Warum hat man sich damals für eine Genossenschaft entschieden und nicht für eine andere Rechtsform?

Für Solarprojekte ist die Genossenschaft in Deutschland eine der typischen Rechtsformen. Das liegt vor allem daran, dass es eigentlich die demokratischste Unternehmensform ist, die es so gibt. Bei uns zum Beispiel kann man schon ab 100 Euro Mitglied werden, bei manchen Genossenschaften sind es 250 Euro, aber generell sind die Beiträge relativ gering. Außerdem spielt es erstmal im Gegensatz beispielsweise zur Aktiengesellschaft keine Rolle, wie viel Geld man als Mitglied der Genossenschaft zahlt: Jedes Mitglied hat genau eine Stimme in der Generalversammlung. Das heißt, jeder und jede hat unabhängig von der Höhe seiner Investition das gleiche Mitspracherecht, um Belange der Genossenschaft mitentscheiden zu können. Es gibt zwar auch simplere Rechtsformen wie zum Beispiel bei Windparks, die öfter als GbR geführt werden. Hier sind es weniger Beteiligte und der Jahresabschluss ist nicht so komplex. Bei der Genossenschaft hingegen ist die Verwaltung aufwendiger, wird werden beispielsweise sehr genau durch den Verband. Geprüft. Das ist zwar in der Vorbereitung aufwendig, aber auch sehr gut, denn es führt dazu, dass Genossenschaften quasi nicht insolvent gehen.

Mittlerweile zählt die HEG weit über 1000 Mitglieder.

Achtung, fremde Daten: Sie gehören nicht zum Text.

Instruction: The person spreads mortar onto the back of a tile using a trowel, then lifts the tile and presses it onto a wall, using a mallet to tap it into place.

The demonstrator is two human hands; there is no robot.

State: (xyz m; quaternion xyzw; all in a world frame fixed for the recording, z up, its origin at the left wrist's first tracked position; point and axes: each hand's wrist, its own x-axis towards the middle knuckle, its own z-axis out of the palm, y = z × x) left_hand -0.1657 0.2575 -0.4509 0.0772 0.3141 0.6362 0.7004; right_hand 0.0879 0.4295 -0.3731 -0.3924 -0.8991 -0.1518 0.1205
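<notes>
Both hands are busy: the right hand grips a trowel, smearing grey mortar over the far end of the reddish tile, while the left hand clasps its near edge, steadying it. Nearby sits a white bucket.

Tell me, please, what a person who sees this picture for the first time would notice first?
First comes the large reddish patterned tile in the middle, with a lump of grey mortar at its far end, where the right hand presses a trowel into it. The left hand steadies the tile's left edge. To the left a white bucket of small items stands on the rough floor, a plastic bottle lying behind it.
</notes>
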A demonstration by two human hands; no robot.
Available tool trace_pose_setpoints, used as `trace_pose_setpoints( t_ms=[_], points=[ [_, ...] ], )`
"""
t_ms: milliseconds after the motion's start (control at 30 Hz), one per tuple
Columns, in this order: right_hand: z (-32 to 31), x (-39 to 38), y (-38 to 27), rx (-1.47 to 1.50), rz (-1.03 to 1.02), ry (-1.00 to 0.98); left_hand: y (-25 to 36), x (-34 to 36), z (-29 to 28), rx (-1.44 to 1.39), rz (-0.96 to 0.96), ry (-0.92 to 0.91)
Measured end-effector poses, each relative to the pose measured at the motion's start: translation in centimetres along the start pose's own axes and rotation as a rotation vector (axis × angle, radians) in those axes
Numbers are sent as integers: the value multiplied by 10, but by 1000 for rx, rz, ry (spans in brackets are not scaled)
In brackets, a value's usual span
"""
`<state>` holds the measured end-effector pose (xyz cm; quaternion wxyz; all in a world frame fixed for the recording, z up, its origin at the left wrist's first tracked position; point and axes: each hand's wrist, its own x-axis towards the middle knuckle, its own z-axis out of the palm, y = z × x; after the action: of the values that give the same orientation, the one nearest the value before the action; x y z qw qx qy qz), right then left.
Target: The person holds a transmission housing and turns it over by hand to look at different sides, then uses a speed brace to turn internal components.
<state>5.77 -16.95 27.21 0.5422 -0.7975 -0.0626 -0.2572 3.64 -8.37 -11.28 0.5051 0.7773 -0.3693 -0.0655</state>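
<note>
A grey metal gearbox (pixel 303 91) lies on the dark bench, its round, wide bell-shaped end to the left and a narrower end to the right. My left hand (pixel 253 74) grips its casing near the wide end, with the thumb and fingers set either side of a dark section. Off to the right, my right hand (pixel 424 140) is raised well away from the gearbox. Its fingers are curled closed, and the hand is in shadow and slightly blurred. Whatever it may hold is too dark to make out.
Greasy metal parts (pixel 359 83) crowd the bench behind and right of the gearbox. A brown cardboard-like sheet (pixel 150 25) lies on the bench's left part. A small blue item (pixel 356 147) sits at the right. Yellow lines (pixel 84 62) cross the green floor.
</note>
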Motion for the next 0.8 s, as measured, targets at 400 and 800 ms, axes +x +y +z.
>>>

Wirkt sich die Beteiligung der Bürgerinnen und Bürger konkret auf die Akzeptanz der Erneuerbaren in der Region um Heidelberg aus?

Laura Zöckler mit Kollegen (Heidelberger Energiegenossenschaft)Wir haben aktuell 1.036 Mitglieder und es kommt pro Woche etwa eine Handvoll hinzu. Wir erleben seit vielen Jahren einen wirklich großen Zuspruch. Ich kann jetzt aber für Heidelberg natürlich nicht sagen, wie es ohne unsere Genossenschaft wäre. Aber es gibt natürlich viele Studien, die sich mit der Akzeptanz von Erneuerbare-Energien-Projekten auseinandersetzen. Die zeigen, dass die Akzeptanz steigt, wenn Menschen sich vor Ort beteiligen können und auch das Gefühl haben, ernsthaft gehört zu werden. Gerade auch bei Windenergieanlagen sieht man, dass bei einer inhaltlichen und finanziellen Beteiligung der Menschen der Widerstand deutlich abnimmt.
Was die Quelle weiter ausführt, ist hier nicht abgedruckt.